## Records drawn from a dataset

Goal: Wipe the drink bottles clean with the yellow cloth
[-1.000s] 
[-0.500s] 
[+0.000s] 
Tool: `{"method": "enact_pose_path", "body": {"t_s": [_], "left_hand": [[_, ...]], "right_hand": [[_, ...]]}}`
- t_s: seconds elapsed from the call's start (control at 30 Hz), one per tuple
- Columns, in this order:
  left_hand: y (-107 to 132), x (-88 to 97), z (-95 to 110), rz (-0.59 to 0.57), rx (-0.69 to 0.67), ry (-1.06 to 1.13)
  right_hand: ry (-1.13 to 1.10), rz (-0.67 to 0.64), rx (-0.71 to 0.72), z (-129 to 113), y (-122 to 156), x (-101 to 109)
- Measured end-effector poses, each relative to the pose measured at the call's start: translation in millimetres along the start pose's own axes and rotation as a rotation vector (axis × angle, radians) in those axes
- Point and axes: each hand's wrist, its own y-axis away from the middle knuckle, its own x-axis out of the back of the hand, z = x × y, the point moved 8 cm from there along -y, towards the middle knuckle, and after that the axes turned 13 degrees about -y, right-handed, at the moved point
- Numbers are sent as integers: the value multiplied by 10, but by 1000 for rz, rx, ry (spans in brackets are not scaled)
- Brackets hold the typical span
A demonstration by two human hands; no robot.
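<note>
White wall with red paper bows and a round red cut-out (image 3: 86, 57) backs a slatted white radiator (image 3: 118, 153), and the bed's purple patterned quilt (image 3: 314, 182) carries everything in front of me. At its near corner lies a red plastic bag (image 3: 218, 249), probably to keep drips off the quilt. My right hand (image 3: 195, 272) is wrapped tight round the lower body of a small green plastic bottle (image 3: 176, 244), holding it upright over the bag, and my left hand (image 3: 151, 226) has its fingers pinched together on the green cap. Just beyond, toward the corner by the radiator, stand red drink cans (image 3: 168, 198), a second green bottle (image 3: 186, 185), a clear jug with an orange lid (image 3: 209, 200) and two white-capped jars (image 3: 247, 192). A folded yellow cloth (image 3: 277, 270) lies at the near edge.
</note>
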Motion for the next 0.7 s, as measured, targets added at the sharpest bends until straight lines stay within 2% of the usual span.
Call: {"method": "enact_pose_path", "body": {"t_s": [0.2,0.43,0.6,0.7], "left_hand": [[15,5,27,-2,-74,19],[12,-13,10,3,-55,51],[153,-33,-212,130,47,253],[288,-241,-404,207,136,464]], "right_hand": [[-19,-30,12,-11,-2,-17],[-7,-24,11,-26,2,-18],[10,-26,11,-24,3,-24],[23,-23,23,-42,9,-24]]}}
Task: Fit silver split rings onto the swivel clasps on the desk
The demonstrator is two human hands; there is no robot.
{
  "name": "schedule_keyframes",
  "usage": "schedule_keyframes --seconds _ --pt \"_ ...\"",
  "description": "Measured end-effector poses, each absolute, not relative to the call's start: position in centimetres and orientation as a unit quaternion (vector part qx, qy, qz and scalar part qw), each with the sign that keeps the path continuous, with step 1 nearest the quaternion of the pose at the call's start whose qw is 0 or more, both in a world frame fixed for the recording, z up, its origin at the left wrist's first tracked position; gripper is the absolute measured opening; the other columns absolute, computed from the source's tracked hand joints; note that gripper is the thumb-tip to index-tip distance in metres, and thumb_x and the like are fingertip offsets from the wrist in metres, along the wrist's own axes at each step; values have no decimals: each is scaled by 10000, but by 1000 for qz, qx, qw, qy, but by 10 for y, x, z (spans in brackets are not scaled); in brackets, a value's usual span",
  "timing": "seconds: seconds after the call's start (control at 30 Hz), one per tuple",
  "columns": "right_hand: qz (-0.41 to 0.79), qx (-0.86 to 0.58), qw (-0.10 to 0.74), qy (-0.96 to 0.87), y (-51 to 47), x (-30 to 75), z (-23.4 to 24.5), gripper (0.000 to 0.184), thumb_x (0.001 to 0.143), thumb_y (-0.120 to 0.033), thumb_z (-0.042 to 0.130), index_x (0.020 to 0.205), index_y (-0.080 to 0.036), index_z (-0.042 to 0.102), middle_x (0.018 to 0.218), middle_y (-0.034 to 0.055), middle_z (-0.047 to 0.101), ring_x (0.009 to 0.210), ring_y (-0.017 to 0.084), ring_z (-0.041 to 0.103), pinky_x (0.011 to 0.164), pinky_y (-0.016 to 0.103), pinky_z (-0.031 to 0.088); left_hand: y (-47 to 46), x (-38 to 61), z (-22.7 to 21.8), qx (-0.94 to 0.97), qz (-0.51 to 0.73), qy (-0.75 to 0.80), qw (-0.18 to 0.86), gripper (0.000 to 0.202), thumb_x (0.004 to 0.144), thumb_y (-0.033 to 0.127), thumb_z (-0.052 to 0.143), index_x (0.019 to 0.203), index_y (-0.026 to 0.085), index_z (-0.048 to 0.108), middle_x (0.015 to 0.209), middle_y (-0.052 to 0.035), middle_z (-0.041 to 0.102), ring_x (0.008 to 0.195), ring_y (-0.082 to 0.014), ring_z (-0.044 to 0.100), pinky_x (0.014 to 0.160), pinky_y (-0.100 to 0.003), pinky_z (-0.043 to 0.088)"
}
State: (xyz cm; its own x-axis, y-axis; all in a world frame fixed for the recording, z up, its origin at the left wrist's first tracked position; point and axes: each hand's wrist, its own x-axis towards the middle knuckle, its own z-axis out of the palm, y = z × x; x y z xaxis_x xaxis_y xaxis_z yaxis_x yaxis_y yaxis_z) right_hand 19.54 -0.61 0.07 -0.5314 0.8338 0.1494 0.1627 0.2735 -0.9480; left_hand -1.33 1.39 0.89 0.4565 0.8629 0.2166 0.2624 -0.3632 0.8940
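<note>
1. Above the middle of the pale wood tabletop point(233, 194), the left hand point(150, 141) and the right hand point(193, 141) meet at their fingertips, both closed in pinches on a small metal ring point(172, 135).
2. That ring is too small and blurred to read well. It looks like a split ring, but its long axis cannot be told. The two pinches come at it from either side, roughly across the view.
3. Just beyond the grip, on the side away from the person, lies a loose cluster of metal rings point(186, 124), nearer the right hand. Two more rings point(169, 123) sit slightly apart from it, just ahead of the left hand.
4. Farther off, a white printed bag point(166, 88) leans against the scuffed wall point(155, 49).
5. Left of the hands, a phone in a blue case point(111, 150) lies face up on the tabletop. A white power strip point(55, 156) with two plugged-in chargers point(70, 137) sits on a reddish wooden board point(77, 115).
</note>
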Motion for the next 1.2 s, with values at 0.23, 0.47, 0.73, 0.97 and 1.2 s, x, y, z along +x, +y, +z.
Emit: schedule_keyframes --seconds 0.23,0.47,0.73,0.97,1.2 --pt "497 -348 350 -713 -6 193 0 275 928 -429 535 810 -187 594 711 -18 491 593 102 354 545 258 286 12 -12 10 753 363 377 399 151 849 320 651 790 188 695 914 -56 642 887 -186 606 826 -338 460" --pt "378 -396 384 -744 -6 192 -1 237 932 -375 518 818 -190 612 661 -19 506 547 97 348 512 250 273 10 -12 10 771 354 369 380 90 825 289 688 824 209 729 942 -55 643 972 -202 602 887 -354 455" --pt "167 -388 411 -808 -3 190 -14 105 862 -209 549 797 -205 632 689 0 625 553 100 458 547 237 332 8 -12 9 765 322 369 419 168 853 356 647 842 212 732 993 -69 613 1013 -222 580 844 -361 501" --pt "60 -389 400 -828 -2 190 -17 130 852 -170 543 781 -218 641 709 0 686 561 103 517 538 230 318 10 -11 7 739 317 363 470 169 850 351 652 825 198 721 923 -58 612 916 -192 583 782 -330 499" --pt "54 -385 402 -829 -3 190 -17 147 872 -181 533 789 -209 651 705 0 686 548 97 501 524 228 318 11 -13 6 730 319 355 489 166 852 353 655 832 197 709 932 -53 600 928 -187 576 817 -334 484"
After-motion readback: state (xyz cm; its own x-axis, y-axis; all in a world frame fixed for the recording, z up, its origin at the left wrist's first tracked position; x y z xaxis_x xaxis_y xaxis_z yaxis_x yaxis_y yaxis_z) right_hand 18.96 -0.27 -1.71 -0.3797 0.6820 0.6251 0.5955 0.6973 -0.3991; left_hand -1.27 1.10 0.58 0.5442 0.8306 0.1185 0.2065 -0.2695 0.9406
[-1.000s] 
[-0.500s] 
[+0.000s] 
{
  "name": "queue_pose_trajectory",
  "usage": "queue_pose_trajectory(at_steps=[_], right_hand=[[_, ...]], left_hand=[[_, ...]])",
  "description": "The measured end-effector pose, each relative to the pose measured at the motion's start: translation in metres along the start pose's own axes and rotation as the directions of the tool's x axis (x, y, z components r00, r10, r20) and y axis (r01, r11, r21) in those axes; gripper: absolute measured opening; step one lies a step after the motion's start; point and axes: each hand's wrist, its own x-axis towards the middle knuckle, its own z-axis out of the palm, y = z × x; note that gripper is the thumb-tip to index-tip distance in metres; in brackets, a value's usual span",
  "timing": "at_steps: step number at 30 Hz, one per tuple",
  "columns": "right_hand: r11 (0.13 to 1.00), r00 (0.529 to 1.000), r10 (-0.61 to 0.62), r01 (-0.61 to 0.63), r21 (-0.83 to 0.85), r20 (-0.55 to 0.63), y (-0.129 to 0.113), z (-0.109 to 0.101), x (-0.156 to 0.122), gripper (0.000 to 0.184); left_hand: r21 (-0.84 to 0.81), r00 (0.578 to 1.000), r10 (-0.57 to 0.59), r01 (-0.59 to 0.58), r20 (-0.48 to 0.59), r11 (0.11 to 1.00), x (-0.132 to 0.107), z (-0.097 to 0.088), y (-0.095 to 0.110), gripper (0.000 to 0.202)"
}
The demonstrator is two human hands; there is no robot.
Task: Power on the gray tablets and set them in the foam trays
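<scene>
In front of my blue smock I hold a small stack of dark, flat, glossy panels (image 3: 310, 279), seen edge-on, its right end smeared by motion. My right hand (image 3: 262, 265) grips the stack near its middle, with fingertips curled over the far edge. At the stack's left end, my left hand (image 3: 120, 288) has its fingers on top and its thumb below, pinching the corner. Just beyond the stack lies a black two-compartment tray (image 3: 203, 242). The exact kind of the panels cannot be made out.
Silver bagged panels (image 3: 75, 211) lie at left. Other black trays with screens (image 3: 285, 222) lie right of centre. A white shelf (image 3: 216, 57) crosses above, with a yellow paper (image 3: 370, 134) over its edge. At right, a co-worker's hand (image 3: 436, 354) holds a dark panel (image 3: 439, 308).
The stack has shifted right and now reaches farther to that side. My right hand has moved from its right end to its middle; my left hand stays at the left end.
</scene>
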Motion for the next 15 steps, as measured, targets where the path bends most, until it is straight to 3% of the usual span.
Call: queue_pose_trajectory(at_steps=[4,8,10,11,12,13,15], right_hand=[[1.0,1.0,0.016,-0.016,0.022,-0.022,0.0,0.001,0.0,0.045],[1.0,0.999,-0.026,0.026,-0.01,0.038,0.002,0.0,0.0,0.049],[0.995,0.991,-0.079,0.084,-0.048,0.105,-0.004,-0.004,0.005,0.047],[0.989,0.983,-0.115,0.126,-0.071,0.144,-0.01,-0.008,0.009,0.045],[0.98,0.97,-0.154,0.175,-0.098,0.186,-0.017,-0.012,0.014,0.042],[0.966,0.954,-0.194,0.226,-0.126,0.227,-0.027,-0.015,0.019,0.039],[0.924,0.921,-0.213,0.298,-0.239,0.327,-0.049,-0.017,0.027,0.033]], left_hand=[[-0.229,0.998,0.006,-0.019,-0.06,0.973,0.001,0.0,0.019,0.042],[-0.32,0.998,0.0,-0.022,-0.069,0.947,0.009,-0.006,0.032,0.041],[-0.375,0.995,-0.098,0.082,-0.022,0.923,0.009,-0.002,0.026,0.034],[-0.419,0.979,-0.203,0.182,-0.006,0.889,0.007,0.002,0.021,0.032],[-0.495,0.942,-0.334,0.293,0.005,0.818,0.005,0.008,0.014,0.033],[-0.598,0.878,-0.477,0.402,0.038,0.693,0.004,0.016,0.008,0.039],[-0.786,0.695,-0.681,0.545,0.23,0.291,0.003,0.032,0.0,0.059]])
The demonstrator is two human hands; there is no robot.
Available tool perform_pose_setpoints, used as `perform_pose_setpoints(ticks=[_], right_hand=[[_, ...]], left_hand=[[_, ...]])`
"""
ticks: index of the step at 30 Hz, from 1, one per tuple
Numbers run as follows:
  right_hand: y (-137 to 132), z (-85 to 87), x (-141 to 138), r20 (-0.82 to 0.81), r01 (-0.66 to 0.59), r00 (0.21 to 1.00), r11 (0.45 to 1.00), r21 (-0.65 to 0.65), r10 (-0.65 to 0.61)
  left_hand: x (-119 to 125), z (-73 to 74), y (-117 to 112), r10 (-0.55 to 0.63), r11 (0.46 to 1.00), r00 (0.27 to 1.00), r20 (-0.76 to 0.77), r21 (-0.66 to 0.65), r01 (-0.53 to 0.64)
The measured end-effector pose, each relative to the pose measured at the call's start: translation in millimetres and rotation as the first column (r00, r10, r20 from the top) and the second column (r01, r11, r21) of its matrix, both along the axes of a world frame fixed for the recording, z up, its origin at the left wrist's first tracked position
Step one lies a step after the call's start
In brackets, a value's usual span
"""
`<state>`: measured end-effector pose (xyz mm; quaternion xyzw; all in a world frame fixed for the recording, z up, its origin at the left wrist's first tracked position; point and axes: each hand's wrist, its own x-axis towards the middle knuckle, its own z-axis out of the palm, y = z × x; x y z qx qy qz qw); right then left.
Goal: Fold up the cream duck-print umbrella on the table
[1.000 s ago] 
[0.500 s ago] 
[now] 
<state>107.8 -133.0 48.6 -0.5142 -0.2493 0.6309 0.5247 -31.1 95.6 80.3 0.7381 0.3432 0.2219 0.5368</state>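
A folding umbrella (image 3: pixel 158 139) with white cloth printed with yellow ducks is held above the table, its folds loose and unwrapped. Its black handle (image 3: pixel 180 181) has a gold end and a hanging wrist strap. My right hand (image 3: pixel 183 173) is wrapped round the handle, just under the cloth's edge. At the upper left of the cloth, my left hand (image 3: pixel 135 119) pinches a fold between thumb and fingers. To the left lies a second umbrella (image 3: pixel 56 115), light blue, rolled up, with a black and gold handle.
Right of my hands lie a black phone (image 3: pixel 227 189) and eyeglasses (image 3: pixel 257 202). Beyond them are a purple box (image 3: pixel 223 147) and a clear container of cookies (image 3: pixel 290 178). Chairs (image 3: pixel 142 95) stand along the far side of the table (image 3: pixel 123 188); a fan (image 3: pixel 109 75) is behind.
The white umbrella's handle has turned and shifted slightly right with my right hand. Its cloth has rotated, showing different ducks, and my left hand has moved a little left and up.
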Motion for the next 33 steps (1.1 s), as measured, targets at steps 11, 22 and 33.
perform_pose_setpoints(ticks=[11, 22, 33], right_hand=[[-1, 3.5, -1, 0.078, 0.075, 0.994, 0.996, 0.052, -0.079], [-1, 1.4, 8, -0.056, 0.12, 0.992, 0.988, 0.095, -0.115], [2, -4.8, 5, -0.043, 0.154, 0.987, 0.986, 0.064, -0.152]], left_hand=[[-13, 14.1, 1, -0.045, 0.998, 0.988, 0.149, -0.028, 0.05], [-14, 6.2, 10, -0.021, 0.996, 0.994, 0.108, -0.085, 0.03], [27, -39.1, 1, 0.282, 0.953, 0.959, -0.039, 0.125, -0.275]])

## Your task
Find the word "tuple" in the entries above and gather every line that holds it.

## Output for this exercise
- t_s: seconds elapsed from the call's start (control at 30 Hz), one per tuple
  "timing": "seconds: seconds after the call's start (control at 30 Hz), one per tuple",
  "timing": "at_steps: step number at 30 Hz, one per tuple",
ticks: index of the step at 30 Hz, from 1, one per tuple

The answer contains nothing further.